**Available data**

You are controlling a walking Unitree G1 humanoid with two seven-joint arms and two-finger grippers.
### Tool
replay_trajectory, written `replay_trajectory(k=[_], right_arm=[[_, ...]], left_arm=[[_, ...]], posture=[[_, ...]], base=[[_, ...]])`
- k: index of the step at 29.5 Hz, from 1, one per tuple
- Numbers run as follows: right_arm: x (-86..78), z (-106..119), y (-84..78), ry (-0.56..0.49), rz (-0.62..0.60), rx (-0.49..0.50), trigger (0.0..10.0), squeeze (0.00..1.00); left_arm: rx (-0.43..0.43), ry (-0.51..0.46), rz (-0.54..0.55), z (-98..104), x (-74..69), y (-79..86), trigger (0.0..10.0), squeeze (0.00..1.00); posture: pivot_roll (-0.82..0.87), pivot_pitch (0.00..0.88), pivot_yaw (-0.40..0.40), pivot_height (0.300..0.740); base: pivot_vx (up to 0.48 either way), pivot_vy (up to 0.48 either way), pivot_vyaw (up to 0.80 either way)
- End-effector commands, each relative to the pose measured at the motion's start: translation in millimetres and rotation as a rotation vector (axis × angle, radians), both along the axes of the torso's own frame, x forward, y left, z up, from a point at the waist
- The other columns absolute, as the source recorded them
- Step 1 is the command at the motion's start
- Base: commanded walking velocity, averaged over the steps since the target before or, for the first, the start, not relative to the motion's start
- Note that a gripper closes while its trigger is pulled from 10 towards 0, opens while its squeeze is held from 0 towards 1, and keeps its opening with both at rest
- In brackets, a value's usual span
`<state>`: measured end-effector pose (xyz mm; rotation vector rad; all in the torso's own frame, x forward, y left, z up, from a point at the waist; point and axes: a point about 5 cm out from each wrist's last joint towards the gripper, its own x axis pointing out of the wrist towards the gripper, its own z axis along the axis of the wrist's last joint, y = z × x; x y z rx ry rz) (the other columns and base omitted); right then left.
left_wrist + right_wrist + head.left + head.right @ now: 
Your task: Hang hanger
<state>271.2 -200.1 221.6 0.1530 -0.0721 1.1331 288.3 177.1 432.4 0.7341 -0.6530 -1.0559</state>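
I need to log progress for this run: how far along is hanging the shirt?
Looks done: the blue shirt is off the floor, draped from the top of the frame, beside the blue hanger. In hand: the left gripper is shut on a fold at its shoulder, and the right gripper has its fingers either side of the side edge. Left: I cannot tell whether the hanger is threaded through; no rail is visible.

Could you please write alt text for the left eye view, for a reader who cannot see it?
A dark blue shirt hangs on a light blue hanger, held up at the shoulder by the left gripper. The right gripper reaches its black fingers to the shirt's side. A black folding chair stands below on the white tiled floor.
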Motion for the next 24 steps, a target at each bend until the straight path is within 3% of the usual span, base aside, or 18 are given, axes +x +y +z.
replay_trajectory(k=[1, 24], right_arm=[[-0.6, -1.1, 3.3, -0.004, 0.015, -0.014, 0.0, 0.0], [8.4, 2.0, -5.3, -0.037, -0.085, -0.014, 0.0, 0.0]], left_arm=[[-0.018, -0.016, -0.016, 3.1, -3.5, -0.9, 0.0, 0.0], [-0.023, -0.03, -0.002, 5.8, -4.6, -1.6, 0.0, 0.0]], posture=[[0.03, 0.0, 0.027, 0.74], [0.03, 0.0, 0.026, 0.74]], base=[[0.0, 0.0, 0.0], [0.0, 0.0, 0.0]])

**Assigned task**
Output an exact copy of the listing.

**Solution**
You are controlling a walking Unitree G1 humanoid with two seven-joint arms and two-finger grippers.
### Tool
replay_trajectory, written `replay_trajectory(k=[_], right_arm=[[_, ...]], left_arm=[[_, ...]], posture=[[_, ...]], base=[[_, ...]])`
- k: index of the step at 29.5 Hz, from 1, one per tuple
- Numbers run as follows: right_arm: x (-86..78), z (-106..119), y (-84..78), ry (-0.56..0.49), rz (-0.62..0.60), rx (-0.49..0.50), trigger (0.0..10.0), squeeze (0.00..1.00); left_arm: rx (-0.43..0.43), ry (-0.51..0.46), rz (-0.54..0.55), z (-98..104), x (-74..69), y (-79..86), trigger (0.0..10.0), squeeze (0.00..1.00); posture: pivot_roll (-0.82..0.87), pivot_pitch (0.00..0.88), pivot_yaw (-0.40..0.40), pivot_height (0.300..0.740); base: pivot_vx (up to 0.48 either way), pivot_vy (up to 0.48 either way), pivot_vyaw (up to 0.80 either way)
- End-effector commands, each relative to the pose measured at the motion's start: translation in millimetres and rotation as a rotation vector (axis × angle, radians), both along the axes of the torso's own frame, x forward, y left, z up, from a point at the waist
- The other columns absolute, as the source recorded them
- Step 1 is the command at the motion's start
- Base: commanded walking velocity, averaged over the steps since the target before or, for the first, the start, not relative to the motion's start
- Note that a gripper closes while its trigger is pulled from 10 towards 0, opens while its squeeze is held from 0 towards 1, and keeps its opening with both at rest
- In brackets, a value's usual span
`<state>`: measured end-effector pose (xyz mm; rotation vector rad; all in the torso's own frame, x forward, y left, z up, from a point at the waist; point and axes: a point about 5 cm out from each wrist's last joint towards the gripper, its own x axis pointing out of the wrist towards the gripper, its own z axis along the axis of the wrist's last joint, y = z × x; x y z rx ry rz) (the other columns and base omitted); right then left.
left_wrist + right_wrist + head.left + head.right @ now: 
Your task: Hang hanger
<state>271.2 -200.1 221.6 0.1530 -0.0721 1.1331 288.3 177.1 432.4 0.7341 -0.6530 -1.0559</state>
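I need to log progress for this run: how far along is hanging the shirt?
Looks done: the blue shirt is off the floor, draped from the top of the frame, beside the blue hanger. In hand: the left gripper is shut on a fold at its shoulder, and the right gripper has its fingers either side of the side edge. Left: I cannot tell whether the hanger is threaded through; no rail is visible.

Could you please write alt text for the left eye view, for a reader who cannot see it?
A dark blue shirt hangs on a light blue hanger, held up at the shoulder by the left gripper. The right gripper reaches its black fingers to the shirt's side. A black folding chair stands below on the white tiled floor.
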Motion for the next 24 steps, a target at each bend until the straight path is within 3% of the usual span, base aside, or 18 are given, axes +x +y +z.
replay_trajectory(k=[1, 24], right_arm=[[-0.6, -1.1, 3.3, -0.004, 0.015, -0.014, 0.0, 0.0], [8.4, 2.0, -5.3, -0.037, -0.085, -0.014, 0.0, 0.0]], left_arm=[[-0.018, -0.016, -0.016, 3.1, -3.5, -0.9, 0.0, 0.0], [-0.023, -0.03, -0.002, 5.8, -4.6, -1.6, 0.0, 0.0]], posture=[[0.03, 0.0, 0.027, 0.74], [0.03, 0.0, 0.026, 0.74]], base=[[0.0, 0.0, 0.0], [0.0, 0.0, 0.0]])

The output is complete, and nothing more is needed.